We use the 16% DGP also. Yes, ours are small...but I don't know I would call the pellets as small as chicken feed. Course I am not sure how big chicken feed pellets are  Definitely smaller than the all stock pellets we use. 
Our girls really like the feed- we top dress it (1 lb) over their alfalfa pellets(1.5 lb) twice a day on the milk stand.


----------



## Dacaree (Jan 31, 2009)

Can any of you tell me what you are paying for your ADM? My feed store is an ADM supplier. He would have to order it in for me and before I go to the trouble I need to do some calculating.

Thank you.


----------



## Guest (Jun 3, 2009)

2 weeks ago.....$11.10 per 50# bag.

Whim


----------



## hsmomof4 (Oct 31, 2008)

I don't remember the exact price on mine, but I think it's $9 something. I'll have to look at a feed tag to see if it says "mini-pellets" or not. We are feeding the 16% Dairy Goat Power pellet, and like it very much.


----------



## mamatomany (Aug 7, 2008)

Can you get a feed tag on this product? would love to know what is in it. I'm glad to hear that there are those who have been using it for an extended period of time and found good results. I'm leary when they say since last laction...etc...cuz' the amount of milk the does produce are different each lactation based on age and number of kids.


----------



## Guest (Jun 3, 2009)

I tried pulling up their website to copy a feed tag, but it seems to be down right now......but you can go there later, and should be able to see all their feed tags.....or at least that's the way it used to be.

Whim


----------



## MiddleRiver (Oct 30, 2007)

I just started using the ADM and love it so far. I pay $10.95 for a bag of 16% DGP, and 12.95 for 18% medicated MG for the kids. The pellets are small, but easy to feed and everybody loves them here :+)


----------



## Terry (Oct 27, 2007)

I use ADM, I pay $9.75 for the DGP and 12.50 for the 18% meat goat pellet.

Terry


----------



## D Bar J Acres (Nov 5, 2007)

Thanks for the replies! I was just suprised to see such small pellets. But they seem like good quality and don't have all the "fines" (not dusty like alf. pellets, but like crushed pellets or exactly like someone took a bag of pellets, took out about 15 lbs and added that much Diamond V yeast in it as that's the exact consistancy) that the Prince goat pellet brand had.

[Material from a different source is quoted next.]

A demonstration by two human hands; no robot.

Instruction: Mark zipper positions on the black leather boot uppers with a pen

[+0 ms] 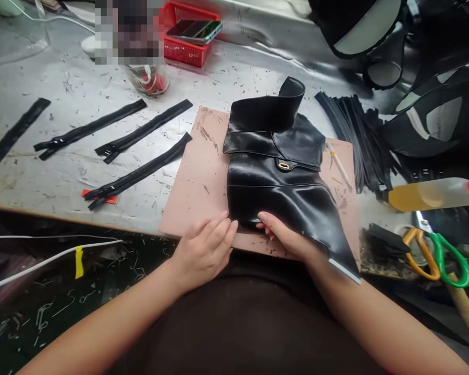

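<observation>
A glossy black leather piece (273, 200), stitched in panels like a boot upper, lies on a pinkish board (191, 192). Its top part curls upward, and a small gold fitting (284, 165) sits on a tab near its middle. My left hand (207, 247) is closed at the near left corner of the leather, fingers pressed together. Along the same near edge, my right hand (279, 232) pinches the leather, thumb on top and the other fingers curled, partly hidden. A pale strip (344, 271) shows at the leather's lower right corner, by my right forearm.
Several black zippers (136, 169) lie on the metal-topped table at left, one over a red tag. Dark strips (344, 130), a yellowish bottle (426, 194) and scissors (440, 255) are at right. A red basket (187, 52) holding a phone stands behind, near a jar (152, 83).
</observation>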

And yes, the "mini pellets" is exactly the same pellet size as poultry feed pellets.

I paid $12.10 per bag of DGP and $10.50 for 16% MGP.


----------



## hsmomof4 (Oct 31, 2008)

From the feed tag:
Crude protein: min 16%
Crude fat: min 2%
Crude fiber: max 7.5%
Calcium: min 0.65% max 1.15%
Phosphorus: min 0.45%
Salt: min 0.25% max 0.75%
Copper: min 25 ppm max 35 ppm
Selenium: min 0.3 ppm
Vit A: min 8000 IU per pound

Ingred:
Processed grain by-products, grain products, molasses products, roughage products, plant protein products, calcium carbonate, lignin sulfonate, salt, forage products, extracted citric acid presscake, monocalcium phosphate, dicalcium phosphate, thaimine mononitrate, zinc amino acid complex, magnesium oxide, ferrous sulfate, cobalt carbonate, copper sulfate, sodium propionate, calcium iodate, manganous oxide, manganese sulfate, zinc oxide, zinc sulfate, calcium sulfate, mineral oil, sodium selenite, Vit A supplement, Vit D3 supplement, Vit E supplement.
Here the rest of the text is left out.